Sabtu 04 Apr 2015 21:20 WIB

Minta Dukungan, Parlemen Malaysia Ungkap Kekejaman Terhadap TKI

Rep: C82/ Red: Ilham
Pemerintah Malaysia mndeportasi TKI ke Nunukan, Kalimantan Utara, Jumat (13/2).
Foto: Antara
Pemerintah Malaysia mndeportasi TKI ke Nunukan, Kalimantan Utara, Jumat (13/2).

REPUBLIKA.CO.ID, JAKARTA -- Anggota parlemen Malaysia yang juga Wakil Presiden Partai Keadilan Rakyat, Tian Chua mengatakan, saat ini seluruh negara ASEAN menghadapi masalah demokrasi dan Hak Asasi Manusia (HAM).

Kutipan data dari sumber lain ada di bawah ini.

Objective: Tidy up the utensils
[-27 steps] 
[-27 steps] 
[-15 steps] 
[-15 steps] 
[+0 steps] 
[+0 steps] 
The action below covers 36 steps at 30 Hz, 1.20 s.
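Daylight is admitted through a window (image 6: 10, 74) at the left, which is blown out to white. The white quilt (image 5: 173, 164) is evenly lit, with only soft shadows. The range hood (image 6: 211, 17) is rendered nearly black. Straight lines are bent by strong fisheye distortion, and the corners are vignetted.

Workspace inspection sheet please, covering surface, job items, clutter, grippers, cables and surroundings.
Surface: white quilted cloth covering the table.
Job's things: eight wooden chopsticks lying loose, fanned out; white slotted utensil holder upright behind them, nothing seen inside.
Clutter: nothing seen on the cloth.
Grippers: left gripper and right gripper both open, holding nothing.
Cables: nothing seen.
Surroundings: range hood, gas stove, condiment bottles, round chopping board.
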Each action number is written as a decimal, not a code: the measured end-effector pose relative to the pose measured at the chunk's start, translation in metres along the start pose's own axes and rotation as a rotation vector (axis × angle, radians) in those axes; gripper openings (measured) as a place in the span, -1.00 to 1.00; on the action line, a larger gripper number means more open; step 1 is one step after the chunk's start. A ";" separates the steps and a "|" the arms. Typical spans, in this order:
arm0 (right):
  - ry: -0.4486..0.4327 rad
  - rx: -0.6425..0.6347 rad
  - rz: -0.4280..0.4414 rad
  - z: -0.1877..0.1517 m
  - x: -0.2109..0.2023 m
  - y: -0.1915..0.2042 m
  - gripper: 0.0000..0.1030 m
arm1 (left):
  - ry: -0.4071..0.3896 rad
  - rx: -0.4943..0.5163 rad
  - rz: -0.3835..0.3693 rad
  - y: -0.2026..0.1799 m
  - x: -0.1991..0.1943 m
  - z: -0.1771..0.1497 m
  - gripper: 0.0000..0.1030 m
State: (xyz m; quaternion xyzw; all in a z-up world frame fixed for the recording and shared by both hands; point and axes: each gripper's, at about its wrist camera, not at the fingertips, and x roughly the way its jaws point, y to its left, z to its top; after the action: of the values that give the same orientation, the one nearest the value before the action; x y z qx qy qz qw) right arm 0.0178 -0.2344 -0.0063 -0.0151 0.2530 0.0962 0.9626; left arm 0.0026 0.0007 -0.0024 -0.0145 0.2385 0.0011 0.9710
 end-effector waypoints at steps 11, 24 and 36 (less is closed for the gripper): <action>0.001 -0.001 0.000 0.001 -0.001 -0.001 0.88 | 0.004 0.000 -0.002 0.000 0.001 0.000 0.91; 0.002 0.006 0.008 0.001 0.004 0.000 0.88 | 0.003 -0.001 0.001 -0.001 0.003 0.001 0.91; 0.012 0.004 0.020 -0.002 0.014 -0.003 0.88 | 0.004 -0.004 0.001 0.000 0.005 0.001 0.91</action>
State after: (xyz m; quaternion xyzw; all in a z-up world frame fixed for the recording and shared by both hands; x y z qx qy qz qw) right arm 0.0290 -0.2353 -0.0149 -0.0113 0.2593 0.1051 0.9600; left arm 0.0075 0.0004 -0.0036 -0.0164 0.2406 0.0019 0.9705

Hal tersebut disampaikan saat berkunjung ke Sekretariat Komisi untuk Orang Hilang dan Korban Tindak Kekerasan (KontraS) bersama dua putri tokoh oposisi Malaysia Anwar Ibrahim, Nurul Izzah dan Nurul Iman hari ini.

Malaysia yang dianggap maju dari segi ekonomi, lanjut Tian, masih memiliki kekurangan dari sisi demokrasi dan HAM dibanding Indonesia. Dia pun mengungkap bagaiman perlakuan rezim kekuasaan di Malaysia terhadap Tenaga Kerja Indonesia (TKI).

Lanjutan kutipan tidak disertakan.